Lovinger deftly sums up the issue:

The core problem seems to be a feeling that the word “content” reduces thoughtful, artistic expressions to a commodity. The websites and apps we develop to elegantly deliver words, images and media experiences are perceived as empty containers, hungry for content to be poured into them. Content marketing campaigns depend on calendars that demand to be filled on a regularly scheduled basis. This may give the impression that an effective approach to content is to churn out generic stuff that fits the size and shape of the container, and meets the deadlines.

Content Isn't Art

While I certainly share a distain for garbage content or even the practices that produce it, it also got me thinking about the other end of the spectrum. There will always be those who try to churn out a crappy product (content, in this case) faster and cheaper. But there are also those on the other end who do as much damage by elevating content to an artistic expression

I fall into the pragmatic center. I tend to agree with Lee Clow that an advertisement is a piece of communication. Content may require someone with artistic sensibilities, but it is not art. Content IS a commodity. 

Why am I so emphatically "reducing" content to a commodity? Because I've tried to sell just an idea to a client. It never works. They might agree, but agreeing to something as imperceivable as an idea is never something that can be approved by a corporation. 

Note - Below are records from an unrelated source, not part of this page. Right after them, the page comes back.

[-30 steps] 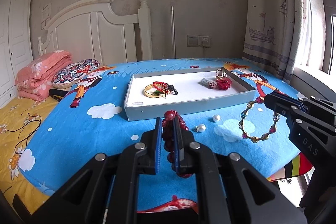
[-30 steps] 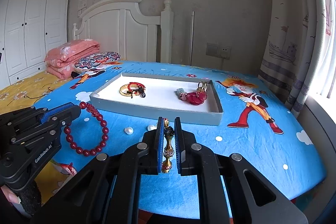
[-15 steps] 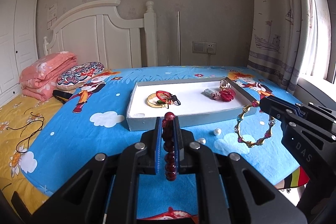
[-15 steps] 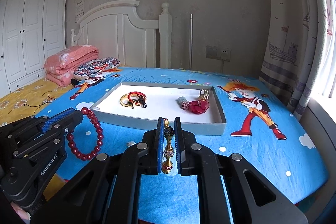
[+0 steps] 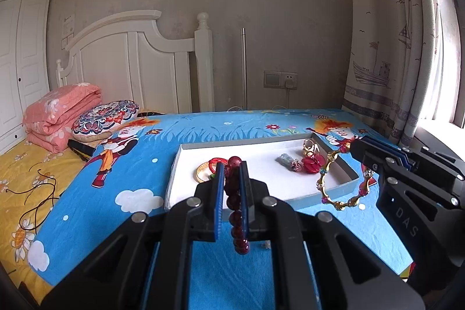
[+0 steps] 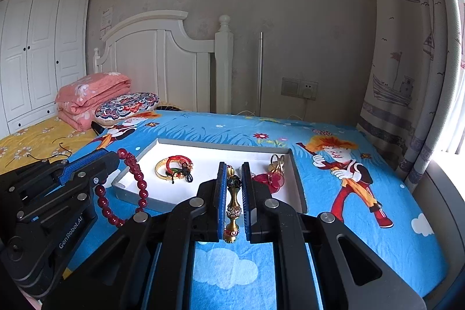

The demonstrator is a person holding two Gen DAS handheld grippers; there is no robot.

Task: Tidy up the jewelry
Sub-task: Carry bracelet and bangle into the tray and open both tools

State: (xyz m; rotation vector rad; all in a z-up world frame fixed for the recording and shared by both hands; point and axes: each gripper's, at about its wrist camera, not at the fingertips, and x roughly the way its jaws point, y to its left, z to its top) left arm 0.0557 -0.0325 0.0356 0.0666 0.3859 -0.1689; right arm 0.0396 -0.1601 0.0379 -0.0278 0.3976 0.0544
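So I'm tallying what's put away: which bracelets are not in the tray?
The red bead bracelet in the left gripper and the gold one in the right gripper.

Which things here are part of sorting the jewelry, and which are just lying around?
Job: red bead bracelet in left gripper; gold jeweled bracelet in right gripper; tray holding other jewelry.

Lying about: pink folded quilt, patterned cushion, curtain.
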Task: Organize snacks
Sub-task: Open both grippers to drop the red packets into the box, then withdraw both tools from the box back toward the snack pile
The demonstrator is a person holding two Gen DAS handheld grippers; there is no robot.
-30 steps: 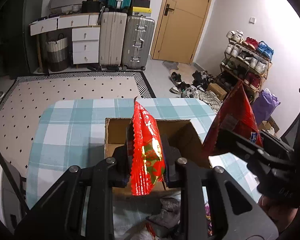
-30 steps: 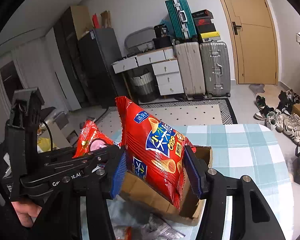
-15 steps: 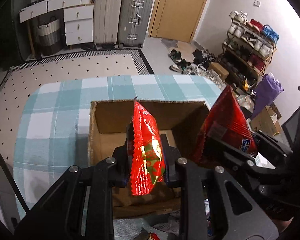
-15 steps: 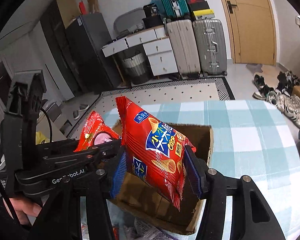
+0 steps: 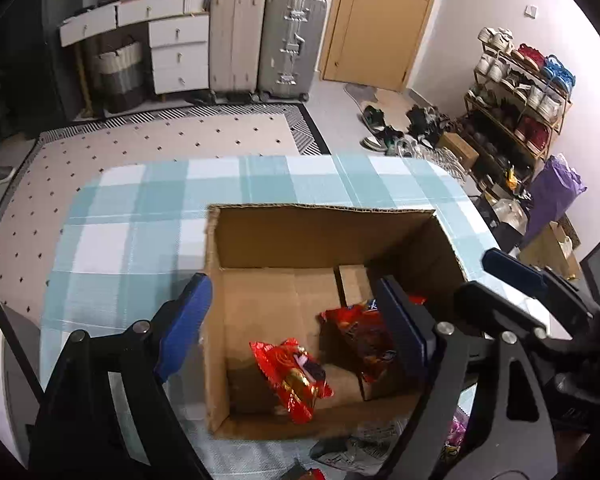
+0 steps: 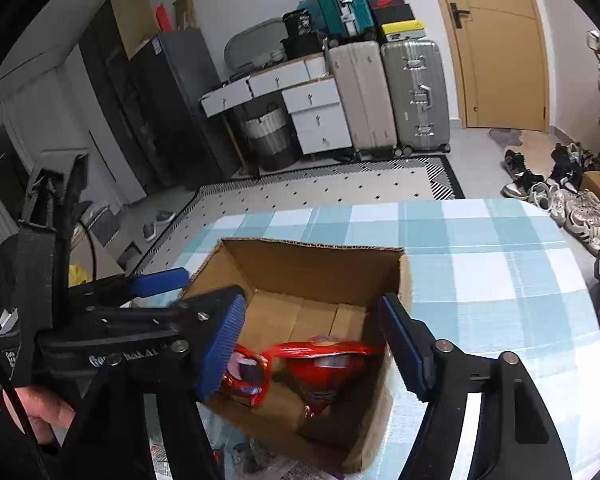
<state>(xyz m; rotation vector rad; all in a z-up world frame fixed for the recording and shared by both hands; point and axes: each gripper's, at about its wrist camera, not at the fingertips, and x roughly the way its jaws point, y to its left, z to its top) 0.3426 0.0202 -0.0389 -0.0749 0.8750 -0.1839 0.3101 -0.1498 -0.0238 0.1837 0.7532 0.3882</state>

The success I've had with content marketing is, in fact, largely because I can package up content programs into commodities. Looking over current content to see what you can repurpose is a good idea. But a content audit is something a client can buy. BIG difference. 

I see sweet, well-meaning agency folks fail consistently because they simply don't give a client something she could actually purchase.

We work in a business with a lot of vagueness. Even our most concrete metrics don't tell a clear story all the time. (For instance, does time on site mean that a viewer is really interested or does it mean they're confused and can't find what they want right away?) We're at our best when we eliminate vagueness for our client. That's the way to truly become a strategic partner.

Commoditize Your Content Strategy

I'm not a business guy. I'm an English major. I don't get friendly with the numbers side of our business all that often. But I am also a problem solver. And the only way to solve the client's problem is to convince them to do what you know needs done.

So, give your idea a name. Consider additional components that might go into that commodity. Think about how long it will take, what is in scope and out of scope. Outline the goals and what documents you will deliver at the end of the project. 

A client needs to buy a commodity, not an idea. Ideas are great for art. But we're in the business of provoking action. That requires a commodity. And in our case, that commodity is content. Long live content commodities.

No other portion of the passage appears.